Cette exigence de corroboration révèle que le simple dépôt d’un document prévisionnel ne suffit pas. Le juge attend des éléments tangibles : bilans, comptes de résultat, justificatifs des mesures annoncées. La société affirmait disposer de « contrats en cours » et de « clients qui ont manifesté le souhait de poursuivre les prestations ». La Cour relève sèchement qu’« aucune pièce n’est versée au soutien de ces allégations ». Le liquidateur soulignait lui-même qu’« en l’absence de bilan ou de compte de résultat, il est difficile d’apprécier la capacité bénéficiaire structurelle » de la société.

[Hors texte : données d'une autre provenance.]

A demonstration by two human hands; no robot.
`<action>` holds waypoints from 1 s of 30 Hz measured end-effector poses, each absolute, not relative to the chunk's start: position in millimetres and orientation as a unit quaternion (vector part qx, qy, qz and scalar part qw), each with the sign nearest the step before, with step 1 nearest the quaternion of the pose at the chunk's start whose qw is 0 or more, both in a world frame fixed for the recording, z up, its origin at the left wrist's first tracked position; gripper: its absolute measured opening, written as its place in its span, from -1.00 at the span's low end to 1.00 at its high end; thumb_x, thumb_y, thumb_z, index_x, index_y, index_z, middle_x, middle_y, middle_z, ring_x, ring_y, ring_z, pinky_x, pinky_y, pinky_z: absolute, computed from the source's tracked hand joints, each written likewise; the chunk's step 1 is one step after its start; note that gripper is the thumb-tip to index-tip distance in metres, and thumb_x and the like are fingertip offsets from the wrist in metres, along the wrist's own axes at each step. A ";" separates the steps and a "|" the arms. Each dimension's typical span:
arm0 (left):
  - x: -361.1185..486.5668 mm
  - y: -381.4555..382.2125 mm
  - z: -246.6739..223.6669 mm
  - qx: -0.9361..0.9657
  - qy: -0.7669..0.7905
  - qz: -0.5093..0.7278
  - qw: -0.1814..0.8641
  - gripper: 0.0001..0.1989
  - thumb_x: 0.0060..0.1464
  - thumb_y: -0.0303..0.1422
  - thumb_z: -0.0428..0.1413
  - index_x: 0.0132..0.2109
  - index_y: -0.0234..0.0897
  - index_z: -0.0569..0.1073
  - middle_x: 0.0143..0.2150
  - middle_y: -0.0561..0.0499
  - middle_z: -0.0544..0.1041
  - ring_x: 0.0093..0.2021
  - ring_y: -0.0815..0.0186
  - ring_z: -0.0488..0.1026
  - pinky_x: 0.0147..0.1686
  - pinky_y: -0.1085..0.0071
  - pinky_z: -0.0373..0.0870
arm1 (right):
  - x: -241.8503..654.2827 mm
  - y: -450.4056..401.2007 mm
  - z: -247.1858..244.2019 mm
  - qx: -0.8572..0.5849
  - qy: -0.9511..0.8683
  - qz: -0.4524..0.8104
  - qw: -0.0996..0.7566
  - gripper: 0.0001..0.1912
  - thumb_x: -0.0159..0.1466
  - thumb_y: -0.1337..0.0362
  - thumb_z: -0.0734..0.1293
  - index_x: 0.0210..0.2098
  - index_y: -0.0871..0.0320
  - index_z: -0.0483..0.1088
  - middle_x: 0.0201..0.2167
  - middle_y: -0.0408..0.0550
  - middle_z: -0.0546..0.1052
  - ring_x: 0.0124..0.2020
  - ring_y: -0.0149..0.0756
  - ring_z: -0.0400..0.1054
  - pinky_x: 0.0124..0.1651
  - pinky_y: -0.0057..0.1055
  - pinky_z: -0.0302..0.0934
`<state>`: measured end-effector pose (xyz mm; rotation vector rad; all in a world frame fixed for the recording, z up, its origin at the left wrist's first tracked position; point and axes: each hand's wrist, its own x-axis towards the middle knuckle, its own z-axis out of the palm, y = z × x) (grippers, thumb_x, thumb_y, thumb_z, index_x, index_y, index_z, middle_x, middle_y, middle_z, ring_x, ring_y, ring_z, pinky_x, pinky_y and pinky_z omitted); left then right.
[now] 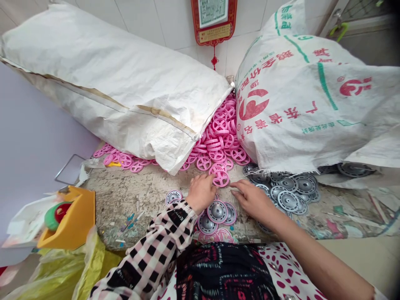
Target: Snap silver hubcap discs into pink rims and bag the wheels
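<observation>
My left hand [201, 192], in a checkered sleeve, is closed at the left edge of a pink spoked wheel [221, 178] at the front of a pink wheel heap. Its fingertips are partly hidden. On the other side of that wheel, my right hand [252, 200] has its index finger stretched toward the rim and its thumb apart, with nothing visible in it. Below my hands lie several grey discs with pink rims [217, 211], partly overlapping. Another rimmed disc [173, 196] lies left of my left wrist, partly covered by the sleeve.
Pink wheels [218, 139] spill from a large white sack [125, 79]. Grey discs [288, 201] are heaped before a printed sack [300, 112] on the right. A yellow-orange holder with a tape roll [70, 221] stands at the worn table's [137, 191] left end, above a yellow plastic bag [62, 266].
</observation>
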<state>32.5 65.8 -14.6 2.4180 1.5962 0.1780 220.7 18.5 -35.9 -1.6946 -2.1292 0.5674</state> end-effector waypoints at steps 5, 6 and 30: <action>44.5 83.7 -16.9 0.825 0.551 0.048 0.116 -0.62 0.09 -0.30 0.08 0.07 -0.26 0.37 -0.06 -0.15 0.54 -0.02 0.06 0.45 -0.05 0.18 0.32 | 257.8 -17.7 -24.9 -0.718 -0.686 0.083 0.085 -0.65 0.36 0.16 0.11 -0.02 0.11 0.41 -0.17 0.00 0.48 -0.20 -0.15 0.43 -0.29 -0.32 0.21; 46.8 86.0 -18.2 0.822 0.555 0.050 0.115 -0.61 0.08 -0.30 0.09 0.06 -0.28 0.36 -0.08 -0.16 0.54 -0.04 0.06 0.46 -0.07 0.19 0.32 | 264.9 -25.6 -25.7 -0.730 -0.676 0.074 0.074 -0.65 0.35 0.13 0.12 -0.02 0.10 0.41 -0.18 -0.01 0.47 -0.22 -0.14 0.43 -0.32 -0.31 0.20; 39.9 40.6 1.8 0.355 0.455 0.326 0.749 -0.73 -0.08 -0.48 0.25 -0.19 -0.33 0.39 -0.39 0.02 0.52 -0.45 0.38 0.49 -0.43 0.43 0.46 | 241.1 -57.1 -32.9 -0.637 -0.486 0.327 0.501 -0.76 0.21 0.08 0.33 -0.21 0.07 0.37 -0.46 -0.16 0.37 -0.48 -0.33 0.28 -0.43 -0.40 0.23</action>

Cette sévérité probatoire s’explique par la nature du contentieux. En appel d’un jugement de liquidation, le débiteur doit renverser une présomption défavorable établie par le premier juge. Les déclarations d’intention et les projections optimistes ne sauraient y suffire.
II. Les conséquences irrémédiables de l’absence de preuve du redressement
La carence probatoire entraîne la confirmation de la liquidation et produit des effets définitifs sur la structure de l’entreprise.

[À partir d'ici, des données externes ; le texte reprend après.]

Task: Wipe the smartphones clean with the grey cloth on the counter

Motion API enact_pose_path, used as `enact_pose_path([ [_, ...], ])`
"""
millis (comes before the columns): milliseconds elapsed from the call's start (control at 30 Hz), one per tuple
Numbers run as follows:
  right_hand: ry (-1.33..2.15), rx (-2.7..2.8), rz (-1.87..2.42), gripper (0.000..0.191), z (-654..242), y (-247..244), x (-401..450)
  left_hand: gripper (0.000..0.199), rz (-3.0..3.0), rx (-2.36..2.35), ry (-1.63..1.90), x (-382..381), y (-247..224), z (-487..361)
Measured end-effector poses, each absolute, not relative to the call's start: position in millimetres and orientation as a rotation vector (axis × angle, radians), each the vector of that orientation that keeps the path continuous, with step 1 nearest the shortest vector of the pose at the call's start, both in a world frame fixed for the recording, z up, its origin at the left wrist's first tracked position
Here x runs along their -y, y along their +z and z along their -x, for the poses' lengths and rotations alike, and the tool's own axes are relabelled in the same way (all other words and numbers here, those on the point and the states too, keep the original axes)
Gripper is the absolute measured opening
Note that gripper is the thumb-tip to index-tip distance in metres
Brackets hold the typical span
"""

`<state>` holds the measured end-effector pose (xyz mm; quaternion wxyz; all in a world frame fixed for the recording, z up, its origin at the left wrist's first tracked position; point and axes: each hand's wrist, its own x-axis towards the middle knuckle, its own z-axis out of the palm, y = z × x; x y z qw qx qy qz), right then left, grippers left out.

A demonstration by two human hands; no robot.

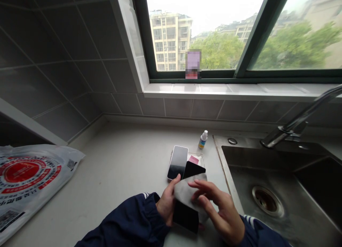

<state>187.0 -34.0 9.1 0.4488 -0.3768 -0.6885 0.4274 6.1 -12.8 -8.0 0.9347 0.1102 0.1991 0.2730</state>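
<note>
My left hand grips a black smartphone from its left side, with a grey cleaning cloth draped over the phone's upper part. My right hand rests its curled fingers on the cloth and presses it against the phone. Just beyond the hands, a second smartphone with a dark glass face lies on a clear plastic tray. A flat black piece overlaps the tray's front, partly hidden by the cloth. A pink slip lies in the tray.
A small white-capped dropper bottle stands behind the tray on the pale counter. A steel sink with a curved faucet lies right. A printed plastic bag lies left, below a tiled wall and window.
</note>
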Motion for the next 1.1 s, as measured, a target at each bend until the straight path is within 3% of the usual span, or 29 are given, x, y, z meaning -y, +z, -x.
enact_pose_path([
  [267, 0.591, 2.063, 0.724, 0.039, -183.1, 1.0, 34.9, 0.078, -0.049, -0.282, 0.639, 10.8, -7.6, -10.8],
  [533, 0.172, 2.438, 0.854, 0.049, -179.4, 1.0, 35.9, 0.073, 0.055, -0.237, 0.676, 11.0, -0.1, -10.3],
  [733, 0.057, 2.592, 1.054, 0.068, -179.8, -3.3, 31.5, 0.076, -0.107, -0.243, 0.666, 11.3, 4.0, -11.3],
  [900, 0.022, 2.474, 1.210, 0.068, -184.8, -9.3, 27.3, 0.066, -0.201, -0.301, 0.719, 11.5, 0.6, -12.6],
  [1100, 0.089, 2.464, 1.173, 0.068, -184.3, -9.7, 27.8, 0.068, -0.221, -0.286, 0.726, 11.2, 1.3, -12.1],
])
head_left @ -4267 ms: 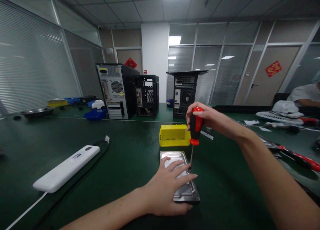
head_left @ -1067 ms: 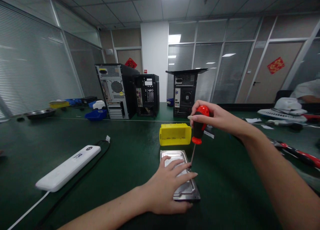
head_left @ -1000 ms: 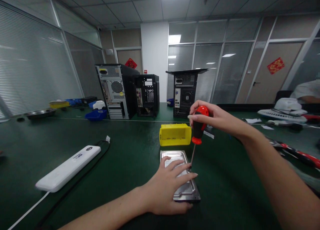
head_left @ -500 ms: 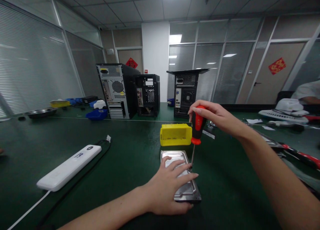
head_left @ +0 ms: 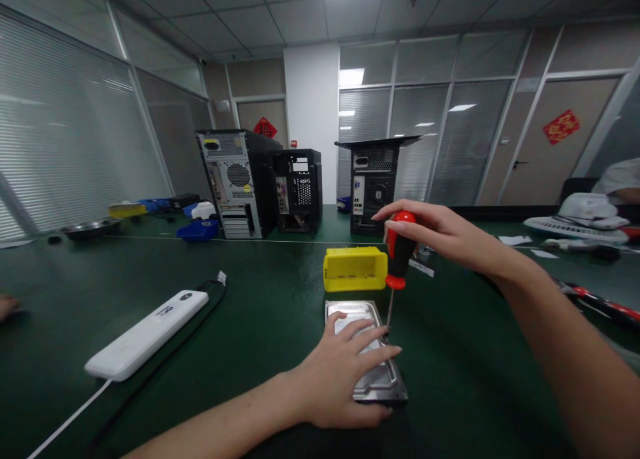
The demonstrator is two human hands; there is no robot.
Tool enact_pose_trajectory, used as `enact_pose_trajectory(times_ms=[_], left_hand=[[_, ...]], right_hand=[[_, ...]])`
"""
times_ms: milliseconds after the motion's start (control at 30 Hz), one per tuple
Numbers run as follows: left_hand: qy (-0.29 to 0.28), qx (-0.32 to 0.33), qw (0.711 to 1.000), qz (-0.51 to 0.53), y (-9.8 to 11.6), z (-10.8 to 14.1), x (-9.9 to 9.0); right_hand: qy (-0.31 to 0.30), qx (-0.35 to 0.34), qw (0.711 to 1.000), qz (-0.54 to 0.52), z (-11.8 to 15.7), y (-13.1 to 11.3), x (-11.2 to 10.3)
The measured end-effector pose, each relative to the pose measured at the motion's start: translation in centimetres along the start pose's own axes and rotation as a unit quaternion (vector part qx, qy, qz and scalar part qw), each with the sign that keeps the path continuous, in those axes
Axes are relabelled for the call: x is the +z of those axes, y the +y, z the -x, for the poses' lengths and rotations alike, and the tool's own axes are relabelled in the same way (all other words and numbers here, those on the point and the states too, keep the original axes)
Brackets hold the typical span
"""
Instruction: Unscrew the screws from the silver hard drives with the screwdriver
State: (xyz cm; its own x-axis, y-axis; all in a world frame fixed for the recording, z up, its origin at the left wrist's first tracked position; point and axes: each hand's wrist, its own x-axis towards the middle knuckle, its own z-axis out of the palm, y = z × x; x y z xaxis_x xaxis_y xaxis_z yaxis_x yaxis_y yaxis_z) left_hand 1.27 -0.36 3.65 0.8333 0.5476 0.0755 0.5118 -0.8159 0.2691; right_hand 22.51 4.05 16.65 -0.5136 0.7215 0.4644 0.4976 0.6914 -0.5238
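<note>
1 hard drive (head_left: 377, 382), flat on the green table (head_left: 280, 339). 2 hands at it. Left hand (head_left: 345, 372): not clenched, fingers spread over the drive's top, thumb by its near edge. Right hand (head_left: 437, 232): grasping 1 red-and-black screwdriver (head_left: 399, 262) by the handle, slightly tilted, tip down at the drive's right edge (exact seating too small to make out). 1 yellow bin (head_left: 355, 286) just beyond the drive, opening toward the camera. 1 white power strip (head_left: 150, 332) left of the drive, well apart. 3 computer cases (head_left: 260, 186) stand well beyond the drive: 2 off to its left side by side, 1 roughly straight behind. 1 red-handled tool (head_left: 613, 309) far right of the drive. 1 other person's hand (head_left: 7, 307) far left of the drive, cut off by the frame, grip can't be told.
</note>
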Motion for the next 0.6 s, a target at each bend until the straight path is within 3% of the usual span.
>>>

A. L’exécution provisoire et la disparition des moyens de redressement
La Cour relève un élément déterminant : « A défaut de suspension de l’exécution provisoire, tous les salariés de S & N Home Services ont été licenciés. » Cette observation révèle le paradoxe de la situation. Le jugement de liquidation emporte de plein droit exécution provisoire. La société n’ayant pas obtenu sa suspension, les licenciements sont intervenus avant l’examen de l’appel.
Dès lors, les perspectives de redressement invoquées par la société perdent leur consistance. Une entreprise de services à domicile privée de ses salariés ne dispose plus des moyens humains nécessaires à la poursuite de son activité. La Cour en tire la conclusion logique : « il en résulte qu’au vu des éléments produits, la société n’est pas dans la capacité de se redresser ».

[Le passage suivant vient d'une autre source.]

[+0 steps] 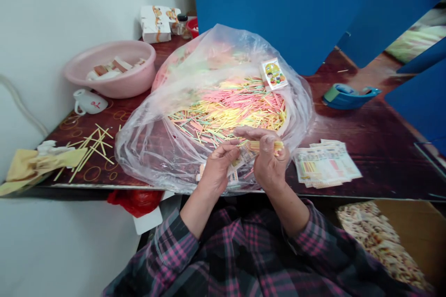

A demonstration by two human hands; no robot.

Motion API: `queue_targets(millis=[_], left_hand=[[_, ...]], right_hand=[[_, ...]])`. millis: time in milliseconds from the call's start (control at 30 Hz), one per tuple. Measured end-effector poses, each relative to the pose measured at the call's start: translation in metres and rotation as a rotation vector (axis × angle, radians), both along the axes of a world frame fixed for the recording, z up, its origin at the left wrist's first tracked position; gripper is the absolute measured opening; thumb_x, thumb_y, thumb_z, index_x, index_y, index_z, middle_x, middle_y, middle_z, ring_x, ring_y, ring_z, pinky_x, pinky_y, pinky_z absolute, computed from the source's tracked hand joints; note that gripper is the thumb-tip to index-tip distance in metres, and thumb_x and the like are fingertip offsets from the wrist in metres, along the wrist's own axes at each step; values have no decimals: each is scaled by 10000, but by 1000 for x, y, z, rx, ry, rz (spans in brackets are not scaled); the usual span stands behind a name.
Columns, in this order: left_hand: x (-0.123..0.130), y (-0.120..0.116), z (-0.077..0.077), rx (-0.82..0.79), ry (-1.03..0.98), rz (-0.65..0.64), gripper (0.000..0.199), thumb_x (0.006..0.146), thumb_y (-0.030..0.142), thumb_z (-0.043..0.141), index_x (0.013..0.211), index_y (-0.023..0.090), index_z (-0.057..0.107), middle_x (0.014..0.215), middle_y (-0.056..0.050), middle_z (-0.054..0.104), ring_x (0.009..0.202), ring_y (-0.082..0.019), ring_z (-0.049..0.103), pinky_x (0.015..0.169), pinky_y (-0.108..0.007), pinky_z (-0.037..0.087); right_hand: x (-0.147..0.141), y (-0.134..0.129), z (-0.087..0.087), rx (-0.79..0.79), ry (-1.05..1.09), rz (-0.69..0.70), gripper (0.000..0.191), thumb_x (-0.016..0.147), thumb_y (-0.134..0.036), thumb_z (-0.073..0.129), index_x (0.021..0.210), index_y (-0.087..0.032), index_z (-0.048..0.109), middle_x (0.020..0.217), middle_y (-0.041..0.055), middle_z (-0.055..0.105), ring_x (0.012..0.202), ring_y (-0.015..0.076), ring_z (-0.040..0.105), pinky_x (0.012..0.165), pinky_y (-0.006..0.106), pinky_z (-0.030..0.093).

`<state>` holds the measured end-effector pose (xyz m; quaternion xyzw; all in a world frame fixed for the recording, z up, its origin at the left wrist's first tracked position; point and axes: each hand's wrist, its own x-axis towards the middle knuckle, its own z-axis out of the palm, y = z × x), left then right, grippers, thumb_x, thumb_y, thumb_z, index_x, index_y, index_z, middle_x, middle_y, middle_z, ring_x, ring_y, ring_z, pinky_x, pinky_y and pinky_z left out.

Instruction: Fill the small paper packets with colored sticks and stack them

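A big clear plastic bag [139, 137] lies open on the dark red table, full of short coloured sticks [226, 111] in pink, yellow and green. Over its near edge, my left hand [219, 167] pinches a small printed packet [240, 160]. Close to its right, my right hand [270, 162] holds a bundle of yellowish sticks [266, 146] between thumb and palm, its fingers stretched to the left. A small printed box [274, 74] rests on the bag's far right part. Flat printed packets [325, 163] are piled on the table right of my right hand.
On the left are a pink basin [111, 69] with papers, a white mug [89, 101], loose yellow sticks [95, 148] and a yellow cloth [42, 167]. A blue tape dispenser [350, 97] stands at the right. Blue panels [265, 14] rise behind the bag.
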<state>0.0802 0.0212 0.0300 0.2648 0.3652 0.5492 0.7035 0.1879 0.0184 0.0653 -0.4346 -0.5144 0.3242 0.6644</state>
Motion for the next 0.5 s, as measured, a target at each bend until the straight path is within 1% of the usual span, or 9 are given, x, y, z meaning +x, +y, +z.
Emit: queue_targets(millis=[67, 133, 200, 267, 400, 500], left_hand=[[1, -1, 1, 13, 1, -4, 247, 632, 350, 910, 709, 191, 737, 1149, -29, 675, 959, -165, 637, 900, -311, 488], [3, -2, 2, 40, 19, -5, 245, 632, 352, 911, 713, 194, 741, 1145, -31, 673, 976, -173, 636, 908, -319, 490], [4, -3, 3, 84, 76, 6, 247, 630, 359, 910, 709, 198, 741, 1132, -37, 673, 988, -181, 628, 906, -318, 488], [6, -4, 3, 140, 159, 13, 250, 646, 375, 896, 697, 197, 727, 1082, -42, 673, 974, -184, 616, 898, -319, 482], [6, -4, 4, 228, 244, 21, 255, 691, 388, 864, 696, 200, 692, 991, -32, 659, 934, -181, 594, 873, -311, 463], [6, -4, 4, 244, 199, 58, 263, 705, 400, 860, 718, 208, 681, 961, -19, 658, 938, -174, 584, 875, -294, 449]], right_hand=[[0, -1, 1, -41, 38, 17, 386, 996, -575, 434, 945, -250, 637, 992, 91, 789, 1017, 259, 752, 968, 473, 573], [1, 0, 2, -125, 65, 46, 431, 1007, -596, 370, 949, -246, 616, 1003, 105, 783, 997, 258, 758, 891, 448, 602], [0, 1, 4, -188, 70, 59, 462, 1015, -604, 310, 956, -250, 601, 1005, 111, 778, 971, 250, 764, 826, 415, 617], [-2, 2, 5, -199, 102, 60, 460, 1014, -607, 301, 957, -252, 587, 994, 106, 777, 934, 243, 770, 788, 397, 623], [-4, 4, 3, -216, 183, 63, 461, 999, -631, 313, 965, -248, 566, 978, 90, 784, 921, 245, 773, 769, 390, 631], [-2, 7, 1, -251, 199, 43, 462, 989, -644, 331, 974, -255, 580, 1011, 90, 786, 941, 238, 773, 777, 367, 630]])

Cette articulation entre exécution provisoire et capacité de redressement soulève une difficulté. Le temps judiciaire peut créer une situation irréversible. La société aurait pu solliciter la suspension de l’exécution provisoire devant le premier président. Son abstention à cet égard a scellé son sort.
B. La portée de la confirmation et l’office du juge d’appel
La Cour confirme le jugement « en toutes ses dispositions ». Cette formule emporte maintien de la liquidation judiciaire, de la désignation du liquidateur et de la date de cessation des paiements fixée au 4 mars 2024. Les dépens d’appel sont ordonnés en frais privilégiés de la procédure collective.
L’arrêt illustre l’office du juge d’appel en matière de procédures collectives. La cour exerce un contrôle complet sur les conditions d’ouverture de la procédure. Elle apprécie souverainement si le redressement demeure possible au jour où elle statue. Cette appréciation in concreto tient compte des événements survenus depuis le jugement de première instance.
La décision s’inscrit dans une jurisprudence constante exigeant des éléments sérieux pour établir les perspectives de redressement. Le simple optimisme du dirigeant ne saurait suppléer l’absence de preuves comptables et contractuelles. La Cour d’appel de Paris rappelle ainsi que le passage de la liquidation au redressement judiciaire suppose une démonstration rigoureuse, non de simples affirmations. Cette exigence protège les créanciers contre des procédures dilatoires et préserve la cohérence du droit des entreprises en difficulté.